I am doing this for 10 individual files. But there is just ONE file that keeps adding exactly 807 more rows to the actual count. For example, for the code above, the actual row count (minus the header) in the file is 25,083. But my script above generates 25,890 as the count. I've tried running this for different iterations of the same type of file (same data, different days), but it keeps adding exactly 807 to the row count.

Even when running only (Get-Content -Path "C:\mysql\out_data\18*.csv" | Measure-Object -Line).Lines, I still see the wrong record count in the powershell window.

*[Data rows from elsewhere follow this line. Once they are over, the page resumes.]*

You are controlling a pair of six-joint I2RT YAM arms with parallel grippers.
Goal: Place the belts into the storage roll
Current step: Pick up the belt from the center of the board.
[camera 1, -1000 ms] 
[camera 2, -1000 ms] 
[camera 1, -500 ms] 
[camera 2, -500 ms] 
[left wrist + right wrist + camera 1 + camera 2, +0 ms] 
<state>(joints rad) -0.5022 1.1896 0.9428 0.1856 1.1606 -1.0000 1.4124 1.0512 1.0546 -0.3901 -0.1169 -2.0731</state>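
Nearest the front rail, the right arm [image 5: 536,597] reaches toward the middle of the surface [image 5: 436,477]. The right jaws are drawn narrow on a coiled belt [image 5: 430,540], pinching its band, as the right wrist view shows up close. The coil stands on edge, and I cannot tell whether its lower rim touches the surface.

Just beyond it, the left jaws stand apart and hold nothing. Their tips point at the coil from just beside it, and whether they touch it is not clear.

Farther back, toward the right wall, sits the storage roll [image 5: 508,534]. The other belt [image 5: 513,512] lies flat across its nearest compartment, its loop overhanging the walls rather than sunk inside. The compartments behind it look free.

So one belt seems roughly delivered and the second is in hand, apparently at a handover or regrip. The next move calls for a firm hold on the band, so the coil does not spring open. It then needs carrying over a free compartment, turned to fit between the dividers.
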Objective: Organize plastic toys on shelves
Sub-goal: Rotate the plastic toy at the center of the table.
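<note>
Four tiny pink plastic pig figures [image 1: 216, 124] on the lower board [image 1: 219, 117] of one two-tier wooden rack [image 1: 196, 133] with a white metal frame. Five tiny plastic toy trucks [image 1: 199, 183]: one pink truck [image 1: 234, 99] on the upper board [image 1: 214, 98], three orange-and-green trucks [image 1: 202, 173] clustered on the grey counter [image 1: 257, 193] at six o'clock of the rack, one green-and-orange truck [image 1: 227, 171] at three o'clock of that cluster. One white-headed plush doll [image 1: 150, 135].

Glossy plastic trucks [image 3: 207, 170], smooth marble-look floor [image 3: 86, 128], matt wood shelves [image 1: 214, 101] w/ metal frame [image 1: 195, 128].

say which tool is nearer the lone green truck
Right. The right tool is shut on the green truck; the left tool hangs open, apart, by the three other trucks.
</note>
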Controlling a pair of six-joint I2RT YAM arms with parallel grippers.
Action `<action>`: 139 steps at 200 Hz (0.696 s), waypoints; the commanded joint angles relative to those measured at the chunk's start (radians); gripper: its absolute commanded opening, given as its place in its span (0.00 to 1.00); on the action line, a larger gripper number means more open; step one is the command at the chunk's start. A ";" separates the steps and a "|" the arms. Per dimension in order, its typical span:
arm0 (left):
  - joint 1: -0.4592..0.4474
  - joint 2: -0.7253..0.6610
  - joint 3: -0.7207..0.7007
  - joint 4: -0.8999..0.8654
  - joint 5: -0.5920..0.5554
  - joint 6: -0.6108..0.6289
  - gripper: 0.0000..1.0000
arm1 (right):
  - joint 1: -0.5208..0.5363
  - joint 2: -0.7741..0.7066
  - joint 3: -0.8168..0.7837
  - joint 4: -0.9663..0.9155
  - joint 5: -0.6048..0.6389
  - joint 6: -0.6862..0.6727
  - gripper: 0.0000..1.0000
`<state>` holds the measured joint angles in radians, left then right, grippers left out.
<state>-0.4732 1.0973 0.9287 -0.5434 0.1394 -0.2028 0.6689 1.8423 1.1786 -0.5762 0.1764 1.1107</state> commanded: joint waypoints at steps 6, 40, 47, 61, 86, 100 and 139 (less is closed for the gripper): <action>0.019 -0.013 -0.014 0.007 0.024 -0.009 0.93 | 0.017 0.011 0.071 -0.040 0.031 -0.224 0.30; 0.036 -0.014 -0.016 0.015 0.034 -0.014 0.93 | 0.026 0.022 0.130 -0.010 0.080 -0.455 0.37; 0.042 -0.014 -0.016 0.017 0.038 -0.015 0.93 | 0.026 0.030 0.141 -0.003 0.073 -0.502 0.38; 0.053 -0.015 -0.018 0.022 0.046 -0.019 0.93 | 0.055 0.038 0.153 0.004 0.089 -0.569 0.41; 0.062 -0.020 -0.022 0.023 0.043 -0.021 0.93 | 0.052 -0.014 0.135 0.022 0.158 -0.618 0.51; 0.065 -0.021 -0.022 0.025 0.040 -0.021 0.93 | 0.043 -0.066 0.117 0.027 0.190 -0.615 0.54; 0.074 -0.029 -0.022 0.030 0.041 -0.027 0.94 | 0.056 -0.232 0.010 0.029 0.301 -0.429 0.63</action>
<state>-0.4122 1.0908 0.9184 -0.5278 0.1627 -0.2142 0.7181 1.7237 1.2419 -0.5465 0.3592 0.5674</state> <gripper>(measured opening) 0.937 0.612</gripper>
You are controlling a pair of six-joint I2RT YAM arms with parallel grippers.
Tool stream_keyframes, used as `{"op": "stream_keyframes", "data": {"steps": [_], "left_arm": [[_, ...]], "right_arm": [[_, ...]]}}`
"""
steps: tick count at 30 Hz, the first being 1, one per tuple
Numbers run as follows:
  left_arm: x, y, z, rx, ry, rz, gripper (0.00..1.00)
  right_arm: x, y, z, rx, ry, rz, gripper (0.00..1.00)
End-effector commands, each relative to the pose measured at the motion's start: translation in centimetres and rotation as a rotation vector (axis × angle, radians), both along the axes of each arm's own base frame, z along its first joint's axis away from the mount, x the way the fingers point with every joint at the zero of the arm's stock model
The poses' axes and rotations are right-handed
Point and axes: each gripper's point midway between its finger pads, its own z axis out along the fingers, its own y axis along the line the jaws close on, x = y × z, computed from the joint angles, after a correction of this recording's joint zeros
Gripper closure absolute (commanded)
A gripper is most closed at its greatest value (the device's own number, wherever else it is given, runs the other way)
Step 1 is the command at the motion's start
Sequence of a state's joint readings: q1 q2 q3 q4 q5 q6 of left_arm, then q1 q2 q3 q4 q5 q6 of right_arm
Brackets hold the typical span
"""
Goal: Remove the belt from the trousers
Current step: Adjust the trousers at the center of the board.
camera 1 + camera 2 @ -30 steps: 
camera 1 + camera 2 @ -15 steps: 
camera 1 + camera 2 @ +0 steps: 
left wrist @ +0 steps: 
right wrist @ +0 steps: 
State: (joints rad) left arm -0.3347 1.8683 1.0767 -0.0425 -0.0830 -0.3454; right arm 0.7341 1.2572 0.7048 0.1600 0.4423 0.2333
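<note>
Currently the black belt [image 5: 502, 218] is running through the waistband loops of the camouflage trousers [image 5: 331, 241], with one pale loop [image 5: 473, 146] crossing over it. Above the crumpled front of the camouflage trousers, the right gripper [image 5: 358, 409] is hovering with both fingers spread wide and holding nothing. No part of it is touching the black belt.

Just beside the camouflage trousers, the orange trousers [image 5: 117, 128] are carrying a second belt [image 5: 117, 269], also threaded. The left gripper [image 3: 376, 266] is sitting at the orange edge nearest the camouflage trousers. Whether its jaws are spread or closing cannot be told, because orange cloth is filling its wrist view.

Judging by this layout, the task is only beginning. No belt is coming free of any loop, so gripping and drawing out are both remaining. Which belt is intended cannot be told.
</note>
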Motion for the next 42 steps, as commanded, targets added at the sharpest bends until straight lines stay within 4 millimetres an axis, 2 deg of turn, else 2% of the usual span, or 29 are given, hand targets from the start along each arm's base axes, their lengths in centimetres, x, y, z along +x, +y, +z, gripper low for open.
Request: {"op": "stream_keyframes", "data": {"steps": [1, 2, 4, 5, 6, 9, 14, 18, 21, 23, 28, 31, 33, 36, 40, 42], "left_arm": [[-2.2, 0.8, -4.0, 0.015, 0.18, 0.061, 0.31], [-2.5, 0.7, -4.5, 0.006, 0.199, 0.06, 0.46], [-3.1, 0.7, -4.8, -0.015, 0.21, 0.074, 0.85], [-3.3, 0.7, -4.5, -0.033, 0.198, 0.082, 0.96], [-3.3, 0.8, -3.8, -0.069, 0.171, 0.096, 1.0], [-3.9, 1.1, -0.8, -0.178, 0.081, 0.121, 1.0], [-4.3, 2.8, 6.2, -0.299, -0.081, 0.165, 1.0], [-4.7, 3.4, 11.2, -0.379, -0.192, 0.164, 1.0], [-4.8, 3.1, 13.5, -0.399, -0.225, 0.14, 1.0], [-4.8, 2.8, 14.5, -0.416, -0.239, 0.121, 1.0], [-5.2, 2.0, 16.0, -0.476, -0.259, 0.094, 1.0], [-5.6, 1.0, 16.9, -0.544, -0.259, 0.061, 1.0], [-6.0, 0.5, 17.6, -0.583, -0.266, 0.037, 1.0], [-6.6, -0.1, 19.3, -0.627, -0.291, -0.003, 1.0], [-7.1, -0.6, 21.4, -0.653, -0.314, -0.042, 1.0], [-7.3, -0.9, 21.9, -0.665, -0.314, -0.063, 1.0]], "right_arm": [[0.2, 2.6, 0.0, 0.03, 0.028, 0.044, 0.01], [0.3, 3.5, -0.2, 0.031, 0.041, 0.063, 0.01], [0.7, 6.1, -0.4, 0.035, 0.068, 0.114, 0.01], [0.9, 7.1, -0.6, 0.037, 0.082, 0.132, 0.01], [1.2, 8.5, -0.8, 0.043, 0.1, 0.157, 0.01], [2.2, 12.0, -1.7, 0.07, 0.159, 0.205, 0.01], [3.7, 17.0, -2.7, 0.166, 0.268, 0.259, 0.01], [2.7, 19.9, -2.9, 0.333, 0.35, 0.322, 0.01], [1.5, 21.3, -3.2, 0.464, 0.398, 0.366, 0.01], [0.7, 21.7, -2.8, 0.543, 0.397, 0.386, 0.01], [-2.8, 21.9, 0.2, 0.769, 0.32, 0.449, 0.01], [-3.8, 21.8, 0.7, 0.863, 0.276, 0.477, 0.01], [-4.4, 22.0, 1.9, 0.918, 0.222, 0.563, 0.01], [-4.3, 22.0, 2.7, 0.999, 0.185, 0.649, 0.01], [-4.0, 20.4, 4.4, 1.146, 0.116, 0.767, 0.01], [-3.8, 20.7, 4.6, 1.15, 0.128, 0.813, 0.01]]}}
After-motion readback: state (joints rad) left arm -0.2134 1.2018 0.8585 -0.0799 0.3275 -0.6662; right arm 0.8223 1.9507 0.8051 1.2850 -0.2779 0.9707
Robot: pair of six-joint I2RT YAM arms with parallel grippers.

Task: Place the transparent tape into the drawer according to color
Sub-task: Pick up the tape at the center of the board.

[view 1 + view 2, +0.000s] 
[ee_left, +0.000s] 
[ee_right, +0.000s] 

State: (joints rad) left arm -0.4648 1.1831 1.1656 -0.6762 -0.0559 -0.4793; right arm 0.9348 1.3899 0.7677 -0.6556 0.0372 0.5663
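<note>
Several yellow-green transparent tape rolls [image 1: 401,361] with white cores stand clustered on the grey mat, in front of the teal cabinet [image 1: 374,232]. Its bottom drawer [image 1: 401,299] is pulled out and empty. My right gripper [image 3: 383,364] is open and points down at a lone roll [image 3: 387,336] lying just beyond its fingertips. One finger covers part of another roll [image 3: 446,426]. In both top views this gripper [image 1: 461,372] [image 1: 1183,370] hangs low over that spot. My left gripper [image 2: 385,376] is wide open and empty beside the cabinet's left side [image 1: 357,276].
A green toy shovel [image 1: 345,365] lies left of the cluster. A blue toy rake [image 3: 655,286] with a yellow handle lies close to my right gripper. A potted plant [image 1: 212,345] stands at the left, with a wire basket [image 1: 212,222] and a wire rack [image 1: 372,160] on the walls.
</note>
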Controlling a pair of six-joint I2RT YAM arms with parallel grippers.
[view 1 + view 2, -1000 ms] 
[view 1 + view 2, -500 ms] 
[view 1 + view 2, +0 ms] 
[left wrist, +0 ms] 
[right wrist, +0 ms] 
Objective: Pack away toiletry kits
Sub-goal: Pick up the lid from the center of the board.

I'm suspicious that there may be a problem specifically with the csv file itself? I'm coming to that conclusion since 9 out of 10 files generate the correct row count. Thank you advance for your time.

CPG
  • 17
  • 5

2 Answers2

1

To measure the items in a csv you should use Import-Csv rather than Get-Content. This way you don't have to worry about headers or empty lines.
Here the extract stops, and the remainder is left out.